Posted to dev@subversion.apache.org by Branko Čibej <br...@xbc.nu> on 2002/07/25 21:16:19 UTC
Delta combiner stress test results
I ran some stress tests on the delta combiner today, using revision
2703, and comparisons whth /trunk at the same revision. Here's how I tested:
* I used the dump file for the Subversion repository (up to revision
2662) to create two repositories, one with the branch svn and one
with the trunk svn. Here's what the repositories look like, after
cleaning out the log files:
[brane@silmaril s]$ ll repo-trunk/db/
total 57921
-rw-r--r-- 1 brane None 328 Jul 25 06:06 DB_CONFIG
-rw-r--r-- 1 brane None 8192 Jul 25 06:06 __db.001
-rw-r--r-- 1 brane None 270336 Jul 25 06:06 __db.002
-rw-r--r-- 1 brane None 327680 Jul 25 06:06 __db.003
-rw-r--r-- 1 brane None 704512 Jul 25 06:06 __db.004
-rw-r--r-- 1 brane None 16384 Jul 25 06:06 __db.005
-rw-r--r-- 1 brane None 1826816 Jul 25 22:16 changes
-rw-r--r-- 1 brane None 16384 Jul 25 22:16 copies
-rw-r--r-- 1 brane None 1720320 Jul 25 22:16 nodes
-rw-r--r-- 1 brane None 2097152 Jul 25 22:16 representations
-rw-r--r-- 1 brane None 73728 Jul 25 22:16 revisions
-rw-r--r-- 1 brane None 49037312 Jul 25 22:16 strings
-rw-r--r-- 1 brane None 3211264 Jul 25 22:16 transactions
[brane@silmaril s]$ ll repo-branch/db/
total 41033
-rw-r--r-- 1 brane None 328 Jul 25 10:13 DB_CONFIG
-rw-r--r-- 1 brane None 8192 Jul 25 10:13 __db.001
-rw-r--r-- 1 brane None 270336 Jul 25 10:13 __db.002
-rw-r--r-- 1 brane None 327680 Jul 25 10:13 __db.003
-rw-r--r-- 1 brane None 704512 Jul 25 10:13 __db.004
-rw-r--r-- 1 brane None 16384 Jul 25 10:13 __db.005
-rw-r--r-- 1 brane None 1826816 Jul 25 21:46 changes
-rw-r--r-- 1 brane None 16384 Jul 25 21:46 copies
-rw-r--r-- 1 brane None 1720320 Jul 25 21:46 nodes
-rw-r--r-- 1 brane None 2088960 Jul 25 21:46 representations
-rw-r--r-- 1 brane None 73728 Jul 25 21:46 revisions
-rw-r--r-- 1 brane None 31752192 Jul 25 21:46 strings
-rw-r--r-- 1 brane None 3211264 Jul 25 21:46 transactions
The branch repo is smaller, because it deltifies files regardless
of their size. On the trunk, files larger than the delta window
(100k) aren't deltified.
* I created out four working copies, to cover all the possible
combinations: trunk svn/trunk repo, trunk svn/branch repo, branch
svn/trunk repo and branch svn/branch svn.

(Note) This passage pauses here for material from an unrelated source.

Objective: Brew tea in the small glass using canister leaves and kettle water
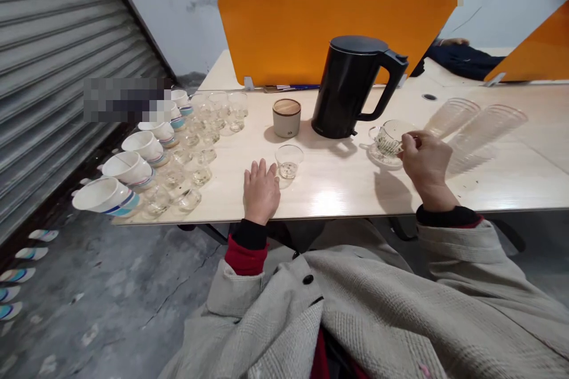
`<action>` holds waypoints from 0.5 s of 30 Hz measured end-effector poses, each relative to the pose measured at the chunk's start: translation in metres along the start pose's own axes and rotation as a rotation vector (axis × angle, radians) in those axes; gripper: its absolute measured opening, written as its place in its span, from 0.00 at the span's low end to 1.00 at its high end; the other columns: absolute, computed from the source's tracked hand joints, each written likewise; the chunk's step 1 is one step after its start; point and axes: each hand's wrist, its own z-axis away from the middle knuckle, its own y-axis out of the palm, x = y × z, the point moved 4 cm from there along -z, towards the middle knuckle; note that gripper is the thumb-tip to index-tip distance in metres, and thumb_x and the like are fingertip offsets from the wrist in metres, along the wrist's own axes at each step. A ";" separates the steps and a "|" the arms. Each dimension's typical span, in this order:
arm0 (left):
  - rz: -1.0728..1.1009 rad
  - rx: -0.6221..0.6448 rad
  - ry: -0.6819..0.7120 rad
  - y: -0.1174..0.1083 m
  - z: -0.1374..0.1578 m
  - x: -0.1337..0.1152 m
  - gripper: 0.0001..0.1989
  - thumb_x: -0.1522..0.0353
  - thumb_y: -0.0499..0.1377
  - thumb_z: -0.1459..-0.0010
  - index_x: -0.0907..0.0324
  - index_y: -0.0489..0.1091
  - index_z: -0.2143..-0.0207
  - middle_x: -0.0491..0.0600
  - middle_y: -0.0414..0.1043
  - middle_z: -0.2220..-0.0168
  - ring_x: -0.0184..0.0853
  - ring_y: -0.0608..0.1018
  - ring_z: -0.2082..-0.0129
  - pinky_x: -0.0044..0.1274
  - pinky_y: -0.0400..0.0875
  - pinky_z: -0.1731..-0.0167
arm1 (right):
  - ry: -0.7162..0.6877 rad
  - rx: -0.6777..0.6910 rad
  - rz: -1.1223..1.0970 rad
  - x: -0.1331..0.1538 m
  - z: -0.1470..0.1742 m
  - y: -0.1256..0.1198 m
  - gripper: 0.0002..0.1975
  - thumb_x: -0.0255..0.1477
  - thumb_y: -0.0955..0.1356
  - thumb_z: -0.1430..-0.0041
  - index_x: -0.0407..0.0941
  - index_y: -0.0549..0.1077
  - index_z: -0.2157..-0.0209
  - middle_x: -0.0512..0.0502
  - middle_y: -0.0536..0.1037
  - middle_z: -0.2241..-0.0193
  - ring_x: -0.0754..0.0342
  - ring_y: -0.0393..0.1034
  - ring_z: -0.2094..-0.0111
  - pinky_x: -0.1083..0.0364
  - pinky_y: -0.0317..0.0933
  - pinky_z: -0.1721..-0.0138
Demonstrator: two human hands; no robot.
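My left hand [261,189] rests on the table, palm down with fingers stretched, beside a small clear plastic cup [288,161] with dark flecks at its bottom. My right hand [424,157] is closed, thumb and fingers pressed together at the right side of a clear glass cup [388,141]. Whatever is between those fingertips is hidden. The glass cup has ribbed sides, a handle at its left and some dark green bits inside, and it is over a clear saucer [383,159].
A black electric kettle [344,92] and a grey canister [287,121] with a wooden lid stand behind. Stacked clear cups [484,130] lie at right. Rows of clear cups [186,198] and patterned paper cups [128,169] line the left. An orange divider [284,35] separates another person.
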 end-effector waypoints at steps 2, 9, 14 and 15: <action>0.005 0.003 -0.003 0.000 0.000 0.000 0.26 0.65 0.46 0.25 0.55 0.65 0.30 0.56 0.57 0.24 0.52 0.58 0.23 0.46 0.53 0.25 | 0.052 -0.045 -0.018 -0.001 0.015 -0.013 0.22 0.35 0.69 0.35 0.37 0.79 0.45 0.39 0.84 0.70 0.44 0.79 0.62 0.49 0.66 0.54; -0.003 -0.006 -0.011 0.005 -0.001 0.002 0.27 0.64 0.44 0.25 0.56 0.63 0.28 0.53 0.57 0.24 0.50 0.57 0.23 0.44 0.51 0.25 | -0.269 -0.074 -0.313 0.052 0.083 -0.024 0.29 0.43 0.67 0.33 0.39 0.73 0.39 0.36 0.82 0.58 0.48 0.78 0.66 0.47 0.72 0.58; -0.007 0.005 -0.019 0.007 -0.002 0.002 0.28 0.65 0.42 0.24 0.61 0.60 0.27 0.54 0.55 0.23 0.49 0.55 0.22 0.43 0.49 0.24 | -0.504 0.450 -0.181 0.115 0.099 0.049 0.37 0.46 0.60 0.27 0.35 0.60 0.28 0.24 0.65 0.30 0.34 0.59 0.29 0.36 0.60 0.32; -0.010 0.006 -0.017 0.007 -0.002 0.002 0.28 0.65 0.42 0.24 0.62 0.59 0.27 0.55 0.55 0.23 0.49 0.55 0.22 0.44 0.49 0.24 | -0.531 0.530 -0.113 0.125 0.101 0.063 0.38 0.46 0.58 0.26 0.32 0.58 0.27 0.22 0.60 0.27 0.33 0.53 0.26 0.36 0.55 0.29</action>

* I then did the following tests in all four flavours:
svn co -r500 # Check out an early version -- lots of
undeltification, few files
svn up -r2500 # Move to recent version -- less undeltification,
many files
svn up -r1500 # Move to older version -- more undeltification,
less files
* After each set of tests, I recursively compared the working copies
(except the .svn directories). All the working copes were
identical, _except_ that the trunk svn/branch repo combination
corrupted files larget than 100k. I assume there's a latent bug in
the undeltification code on /trunk that shows up when trying to
undeltify files larger than the window size. We didn't notice it
because there are no such files in our repositories. The branch
sbuversion doesn't have this problem.
The timing results are in the attached table. Note that the results are
skewed, especially the "svn up" ones, because I measured ra_local. Based
on how I observed "svn" to behave over ra_dav, I estimate that working
copy handling represents a constant 60s and 6-7M of the results.

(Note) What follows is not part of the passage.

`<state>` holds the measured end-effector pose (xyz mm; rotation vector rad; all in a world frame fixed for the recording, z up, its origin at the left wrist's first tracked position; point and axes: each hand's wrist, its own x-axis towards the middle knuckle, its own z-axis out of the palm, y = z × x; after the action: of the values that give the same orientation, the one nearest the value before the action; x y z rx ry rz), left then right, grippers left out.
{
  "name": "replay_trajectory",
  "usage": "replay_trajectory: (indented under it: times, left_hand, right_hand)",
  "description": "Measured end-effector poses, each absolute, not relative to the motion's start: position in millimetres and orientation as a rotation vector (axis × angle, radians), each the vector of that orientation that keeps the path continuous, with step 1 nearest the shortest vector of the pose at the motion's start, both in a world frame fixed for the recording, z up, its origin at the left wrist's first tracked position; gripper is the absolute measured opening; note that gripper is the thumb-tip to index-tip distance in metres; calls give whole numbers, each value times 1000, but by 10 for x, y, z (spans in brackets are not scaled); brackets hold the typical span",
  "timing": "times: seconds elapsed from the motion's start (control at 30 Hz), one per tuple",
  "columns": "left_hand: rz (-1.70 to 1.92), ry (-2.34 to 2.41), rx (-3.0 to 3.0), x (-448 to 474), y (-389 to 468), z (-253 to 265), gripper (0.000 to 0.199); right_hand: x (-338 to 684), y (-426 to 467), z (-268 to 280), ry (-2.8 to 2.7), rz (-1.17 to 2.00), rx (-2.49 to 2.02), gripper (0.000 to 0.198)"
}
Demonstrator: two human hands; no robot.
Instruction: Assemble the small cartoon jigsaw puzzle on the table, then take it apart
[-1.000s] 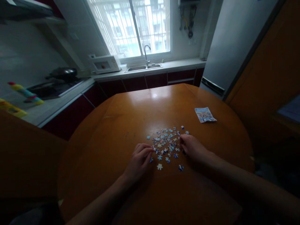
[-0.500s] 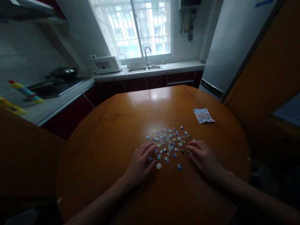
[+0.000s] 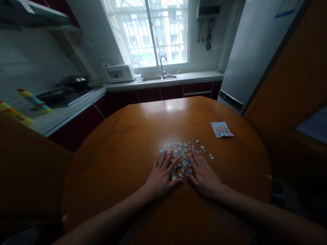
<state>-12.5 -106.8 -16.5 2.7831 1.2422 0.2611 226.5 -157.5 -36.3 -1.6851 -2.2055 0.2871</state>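
Loose jigsaw puzzle pieces point(image 3: 184, 153), mostly pale blue and white with some dark blue, lie scattered on the wooden table point(image 3: 122, 156). My left hand point(image 3: 162, 173) rests palm down at the left side of the pile, fingers spread. On the right, my right hand point(image 3: 203, 173) lies flat over the pile's edge with its fingers stretched out. Both hands cover some pieces, so what lies beneath them is hidden. A few pieces show in the gap between the two thumbs and forefingers. One small cluster of pieces point(image 3: 211, 157) sits apart, right of my right hand.
A printed picture sheet point(image 3: 221, 129) lies on the table at the right. Beyond the table are a sink point(image 3: 150, 79), a microwave point(image 3: 119, 73) and a stove with a wok point(image 3: 75, 81). A fridge point(image 3: 235, 58) stands at the right.
My right hand has moved left onto the pile and flattened. My left hand has spread its fingers and shifted slightly right, so the hands are closer together, with pieces pushed inward.
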Motion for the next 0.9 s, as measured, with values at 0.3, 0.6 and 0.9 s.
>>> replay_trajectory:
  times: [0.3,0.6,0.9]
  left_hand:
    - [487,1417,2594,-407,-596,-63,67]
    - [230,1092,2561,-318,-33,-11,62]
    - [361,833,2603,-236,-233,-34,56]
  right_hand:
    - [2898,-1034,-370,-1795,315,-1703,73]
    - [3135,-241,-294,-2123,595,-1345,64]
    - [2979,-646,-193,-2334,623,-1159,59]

The tests show that operations on the branch repo are slightly more
expensive, because there's more undeltification going on. On the plus
side, the branch repo is 30% smaller.
Memory usage in the branch svn was much more constant than in the trunk
svn, but both versions displayed a slight but continuous increase in
working set size. We probably have a memory leak somewhere.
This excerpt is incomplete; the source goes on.